There have been many opportunities these days to ask this question:
How soon during or after a tragedy is it acceptable for political leaders to make political comments?
For me, politicians have moved far too quickly to make political comments immediately.
Consider two recent examples:
FOREST FIRES: Even as fires raged around Oregon, various political figures assigned the cause of the fires to “climate change,” shorthand for legislation about which there is little if any consensus in Oregon, as well as nationally.
Others jumped up quickly to blame bad forest management for the fires, which, if true, is the fault mainly of the federal government which owns a majority of forest lands in the West.

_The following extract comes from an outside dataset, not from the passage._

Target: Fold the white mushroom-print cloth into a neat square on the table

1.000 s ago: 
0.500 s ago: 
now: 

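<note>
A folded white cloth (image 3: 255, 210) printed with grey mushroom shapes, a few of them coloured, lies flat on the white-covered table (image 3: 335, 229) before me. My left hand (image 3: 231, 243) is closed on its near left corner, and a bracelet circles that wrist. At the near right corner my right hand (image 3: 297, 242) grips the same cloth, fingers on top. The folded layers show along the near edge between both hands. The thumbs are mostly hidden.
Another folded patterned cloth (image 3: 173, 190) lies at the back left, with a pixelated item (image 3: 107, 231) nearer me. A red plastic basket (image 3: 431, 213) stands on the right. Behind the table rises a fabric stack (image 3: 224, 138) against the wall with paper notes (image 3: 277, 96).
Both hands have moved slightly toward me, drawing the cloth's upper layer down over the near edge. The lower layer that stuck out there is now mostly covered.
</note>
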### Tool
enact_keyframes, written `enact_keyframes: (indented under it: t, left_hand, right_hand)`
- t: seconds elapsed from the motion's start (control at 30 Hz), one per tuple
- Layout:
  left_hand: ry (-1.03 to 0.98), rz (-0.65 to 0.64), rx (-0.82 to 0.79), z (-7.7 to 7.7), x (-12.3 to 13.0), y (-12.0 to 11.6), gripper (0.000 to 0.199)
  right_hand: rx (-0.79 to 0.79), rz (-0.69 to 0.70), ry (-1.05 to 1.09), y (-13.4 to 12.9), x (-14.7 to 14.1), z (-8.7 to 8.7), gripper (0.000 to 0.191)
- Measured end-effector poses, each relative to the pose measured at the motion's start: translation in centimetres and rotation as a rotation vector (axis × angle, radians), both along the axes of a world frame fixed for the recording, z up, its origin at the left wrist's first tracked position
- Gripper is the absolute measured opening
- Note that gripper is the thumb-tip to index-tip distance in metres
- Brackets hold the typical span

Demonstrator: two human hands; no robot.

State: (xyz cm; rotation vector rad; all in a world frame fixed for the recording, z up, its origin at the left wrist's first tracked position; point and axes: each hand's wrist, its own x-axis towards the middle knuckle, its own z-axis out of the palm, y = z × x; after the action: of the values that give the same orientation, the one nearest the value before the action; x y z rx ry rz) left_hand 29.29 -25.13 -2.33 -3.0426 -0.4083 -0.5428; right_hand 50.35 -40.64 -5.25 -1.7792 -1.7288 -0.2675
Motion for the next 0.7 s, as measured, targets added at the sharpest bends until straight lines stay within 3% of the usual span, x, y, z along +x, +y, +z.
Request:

I say better for all of those who comment to express concern for those who have lost lives, for those who had to evacuate, and for the now-scarred landscape in the state.
Time later to talk politics.
JUDGE GINSBURG’S DEATH: Just moments after the jurist had breathed her last, political comments centered on what to do next.
Washington Post columnist Dana Milbank put it this way in a column this morning under this headline:
“They couldn’t even wait until Ruth Bader Ginsburg was in her grave”
He wrote this: “I have never been as disgusted with our politics, and with my profession, as I was this weekend.
“Ruth Bader Ginsburg died Friday just before the beginning of Rosh Hashanah, the Jewish new year. She was not only one of the greatest jurists in our history, a pioneering defender of women and the oppressed, and one whose life story of love and perseverance inspired millions. She was also a Jew. You don’t have to be a Jew, or a believer, to see the symbolism — the loss of this great woman at the very moment that, in the Jewish tradition, God begins the renewal of the world — to know that there is powerful, spiritual meaning here that should call us all to reflection on the meaning of Ginsburg’s life.
“Instead, some 80 minutes after her death was reported, Senator Mitch McConnell, a man without a shred of decency and seemingly without a soul, announced his intent to replace her as fast as possible, before the next president is sworn in.
“Senator Lindsey O. Graham soon joined the Senate majority leader, announcing a 180-degree reversal from his position toward Obama Supreme Court nominee Merrick Garland in 2016, and somehow blaming the Democrats for his rank hypocrisy and dishonorable conduct.
“Democrats and progressives, thus provoked, responded with threats of revenge: Eliminating the filibuster, packing the court if Joe Biden wins, even adding states to the union.
“And some of my colleagues in the media, regrettably, furthered the immediate politicization of Ginsburg’s death or demanded to know senators’ positions on the new nominee — before Ginsburg, whose dying wish was that the next president name her replacement, was even in her grave.”
Milbank is right.
Politics has become so crass in this country that early words in a tragedy are devoid of emotion or sympathy. All anyone wants to do is seize the initiative to capitalize for supposed political gain.
I think we deserve better from those who claim to lead our government.